The simple answer is, of course, that men in general have been and remain larger and physically more powerful, in most instances, than women. Another answer is that studies show that men, either for genetic or cultural reasons, tend to defer to other males who are taller and present an image of greater personal power, often even when it’s obvious that such men are largely lacking in other areas, such as foresight and intelligence.

From historic times onward, and possibly before, men have almost always controlled societies, and in almost all of them used their power to keep women in a secondary position, invariably opposing attempts to give women legal and social status and power equivalent to men. Even today, the vast majority of women across the world are still in a secondary position and a significant percentage are little more than slaves.

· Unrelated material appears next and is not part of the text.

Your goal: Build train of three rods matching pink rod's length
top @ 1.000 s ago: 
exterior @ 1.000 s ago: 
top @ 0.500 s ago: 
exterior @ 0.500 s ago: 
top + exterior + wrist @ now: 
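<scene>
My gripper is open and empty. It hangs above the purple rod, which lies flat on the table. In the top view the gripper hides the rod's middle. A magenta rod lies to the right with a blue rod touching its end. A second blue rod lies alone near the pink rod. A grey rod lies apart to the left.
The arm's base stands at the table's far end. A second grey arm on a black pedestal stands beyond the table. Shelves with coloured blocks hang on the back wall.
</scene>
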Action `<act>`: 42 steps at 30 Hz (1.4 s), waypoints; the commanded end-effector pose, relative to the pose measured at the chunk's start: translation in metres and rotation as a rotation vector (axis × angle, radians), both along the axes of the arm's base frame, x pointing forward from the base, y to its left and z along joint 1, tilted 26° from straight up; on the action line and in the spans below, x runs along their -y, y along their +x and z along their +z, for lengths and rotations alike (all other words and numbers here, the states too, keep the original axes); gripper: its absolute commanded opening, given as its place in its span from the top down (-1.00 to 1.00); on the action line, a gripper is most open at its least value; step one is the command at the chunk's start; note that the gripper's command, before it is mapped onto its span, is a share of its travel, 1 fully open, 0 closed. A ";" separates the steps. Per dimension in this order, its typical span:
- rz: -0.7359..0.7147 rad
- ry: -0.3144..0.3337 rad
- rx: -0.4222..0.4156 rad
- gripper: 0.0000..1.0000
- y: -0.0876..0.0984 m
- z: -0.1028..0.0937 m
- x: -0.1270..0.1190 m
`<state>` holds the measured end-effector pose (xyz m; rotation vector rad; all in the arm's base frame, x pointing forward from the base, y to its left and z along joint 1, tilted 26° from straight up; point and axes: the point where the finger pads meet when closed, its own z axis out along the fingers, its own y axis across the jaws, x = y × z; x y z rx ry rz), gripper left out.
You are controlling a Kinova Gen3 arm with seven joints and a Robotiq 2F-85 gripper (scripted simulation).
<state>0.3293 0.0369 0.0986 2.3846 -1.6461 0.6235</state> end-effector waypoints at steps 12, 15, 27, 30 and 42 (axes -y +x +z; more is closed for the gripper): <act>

All this leads to yet another question. Just how well have men done at ruling and directing societies, governments, and organizations? The “boys” in control over the last century have presided over two world wars, a long-running “cold war,” not to mention more than fifty smaller wars, rebellions, insurrections, and various other lethal conflicts across the globe.

Because so few women anywhere have political and military clout, it’s difficult to make a direct comparison, but, recently, studies have shown that U.S. corporations where women have voice and power close to that of men outperform corporations dominated by men. But it certainly doesn’t seem that this is welcome news to the good old boys in the boardroom. Might it be that, despite their insistence that they’re looking for the best talent, they’re only looking for the best male talent, and performance comes second to maintaining male superiority?

Now… where would I ever come up with such an outrageous idea?